WORK TO COMPLETE: Until you reach the line containing "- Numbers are", reproduce each line of the listing exactly, please, and include that line as well.

DATA SEGMENT:
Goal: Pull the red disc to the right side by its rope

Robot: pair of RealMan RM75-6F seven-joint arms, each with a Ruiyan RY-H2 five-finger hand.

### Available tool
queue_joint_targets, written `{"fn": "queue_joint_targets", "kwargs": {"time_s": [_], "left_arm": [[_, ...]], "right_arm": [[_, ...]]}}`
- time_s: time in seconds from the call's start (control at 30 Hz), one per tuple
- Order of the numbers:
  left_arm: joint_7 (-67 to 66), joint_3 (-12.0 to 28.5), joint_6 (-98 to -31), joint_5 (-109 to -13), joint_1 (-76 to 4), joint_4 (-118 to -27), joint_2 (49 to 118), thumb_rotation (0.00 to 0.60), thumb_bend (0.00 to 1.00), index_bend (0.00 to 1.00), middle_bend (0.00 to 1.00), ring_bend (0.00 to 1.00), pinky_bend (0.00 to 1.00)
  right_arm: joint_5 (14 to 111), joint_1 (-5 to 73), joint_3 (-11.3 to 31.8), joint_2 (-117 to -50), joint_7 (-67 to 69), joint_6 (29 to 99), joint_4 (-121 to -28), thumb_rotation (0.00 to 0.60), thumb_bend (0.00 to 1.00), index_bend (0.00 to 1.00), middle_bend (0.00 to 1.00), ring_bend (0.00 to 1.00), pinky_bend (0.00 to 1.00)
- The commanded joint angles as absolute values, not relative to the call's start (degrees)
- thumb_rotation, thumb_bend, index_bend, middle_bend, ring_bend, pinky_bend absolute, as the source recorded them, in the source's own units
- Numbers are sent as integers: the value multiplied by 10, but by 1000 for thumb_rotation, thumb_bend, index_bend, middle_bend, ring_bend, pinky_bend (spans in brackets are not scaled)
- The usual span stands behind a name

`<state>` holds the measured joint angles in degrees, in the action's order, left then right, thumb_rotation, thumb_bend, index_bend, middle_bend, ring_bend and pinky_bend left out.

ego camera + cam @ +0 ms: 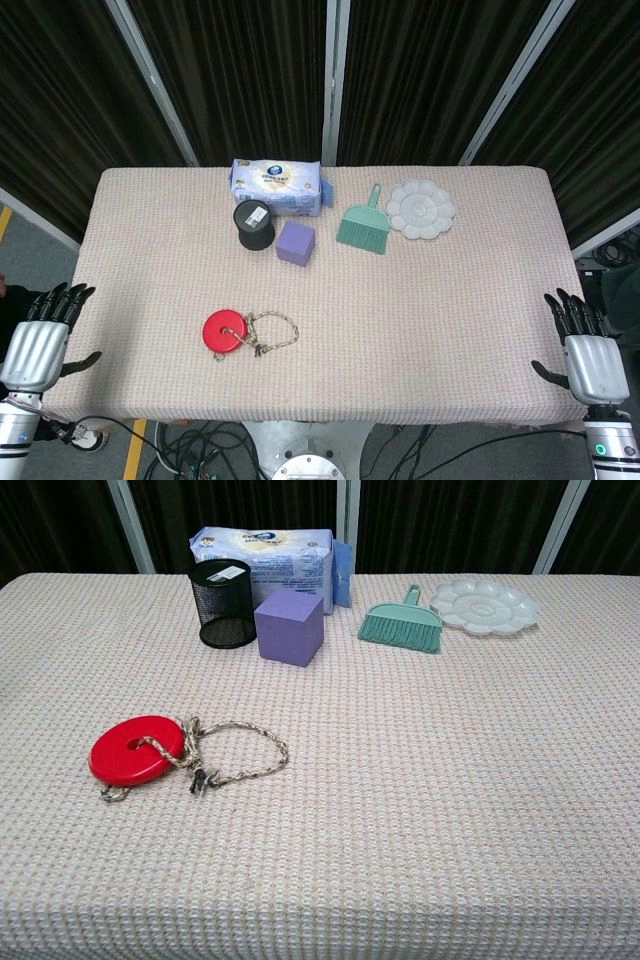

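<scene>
Red disc (224, 331) flat on the woven tablecloth (420, 300), lower left of centre in the head view, at the left in the chest view. Rope (272, 330) threaded through the disc, looped in an oval just to its right, knotted ends bunched beside the disc's lower right edge; one short frayed end poking out at the disc's lower left in the chest view.

Left hand (42, 340) at the lower left corner of the head view, off the table's left edge, fingers straight and spread, thumb out toward the table, holding nothing. Right hand (586, 352) at the lower right corner, off the right edge, likewise spread and empty. Both well apart from disc and rope; neither visible in the chest view.

Along the top of the table: tissue pack (279, 186) at the back edge, black mesh cup (254, 224) just in front of it, purple cube (296, 242) beside the cup on its right, green hand brush (365, 224) right of the cube, white flower-shaped palette (420, 208) right of the brush.
</scene>
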<state>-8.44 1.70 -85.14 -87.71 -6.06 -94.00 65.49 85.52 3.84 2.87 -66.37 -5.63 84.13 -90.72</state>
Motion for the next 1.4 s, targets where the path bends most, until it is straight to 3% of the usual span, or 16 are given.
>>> {"fn": "queue_joint_targets", "kwargs": {"time_s": [0.03, 0.6, 1.0, 1.17, 1.4], "left_arm": [[-85, 18, -852, -878, -61, -939, 656, 600, 0, 121, 101, 49, 135], [-79, 16, -849, -874, -61, -930, 659, 600, 0, 121, 101, 49, 135], [-82, 15, -851, -876, -61, -929, 662, 600, 0, 121, 100, 49, 135], [-83, 16, -855, -877, -60, -931, 660, 600, 0, 121, 101, 49, 135], [-77, 15, -857, -869, -53, -925, 656, 600, 0, 121, 100, 49, 135]], "right_arm": [[856, 39, 29, -663, -56, 841, -908, 600, 21, 0, 0, 0, 0], [872, 70, 29, -652, -85, 803, -946, 600, 22, 0, 0, 0, 0], [878, 225, 66, -647, -127, 607, -1045, 600, 43, 0, 0, 0, 0], [821, 319, 104, -693, -141, 495, -1054, 600, 50, 0, 9, 0, 0], [725, 423, 128, -779, -188, 399, -1014, 600, 59, 0, 29, 0, 0]]}}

RESULT FOR THIS EXERCISE:
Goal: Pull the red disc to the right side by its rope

Robot: pair of RealMan RM75-6F seven-joint arms, each with a Ruiyan RY-H2 five-finger hand.

### Available tool
queue_joint_targets, written `{"fn": "queue_joint_targets", "kwargs": {"time_s": [_], "left_arm": [[_, ...]], "right_arm": [[_, ...]]}}`
- time_s: time in seconds from the call's start (control at 30 Hz), one per tuple
- Order of the numbers:
  left_arm: joint_7 (-67 to 66), joint_3 (-12.0 to 28.5), joint_6 (-98 to -31), joint_5 (-109 to -13), joint_1 (-76 to 4), joint_4 (-118 to -27), joint_2 (49 to 118), thumb_rotation (0.00 to 0.60), thumb_bend (0.00 to 1.00), index_bend (0.00 to 1.00), middle_bend (0.00 to 1.00), ring_bend (0.00 to 1.00), pinky_bend (0.00 to 1.00)
  right_arm: joint_5 (14 to 111), joint_1 (-5 to 73), joint_3 (-11.3 to 31.8), joint_2 (-117 to -50), joint_7 (-67 to 69), joint_6 (29 to 99), joint_4 (-121 to -28), thumb_rotation (0.00 to 0.60), thumb_bend (0.00 to 1.00), index_bend (0.00 to 1.00), middle_bend (0.00 to 1.00), ring_bend (0.00 to 1.00), pinky_bend (0.00 to 1.00)
- The commanded joint angles as absolute values, not relative to the call's start (degrees)
- thumb_rotation, thumb_bend, index_bend, middle_bend, ring_bend, pinky_bend absolute, as the source recorded them, in the source's own units
- Numbers are sent as integers: the value multiplied by 10, but by 1000 for thumb_rotation, thumb_bend, index_bend, middle_bend, ring_bend, pinky_bend (spans in brackets are not scaled)

That finishes the exercise, with nothing more to add.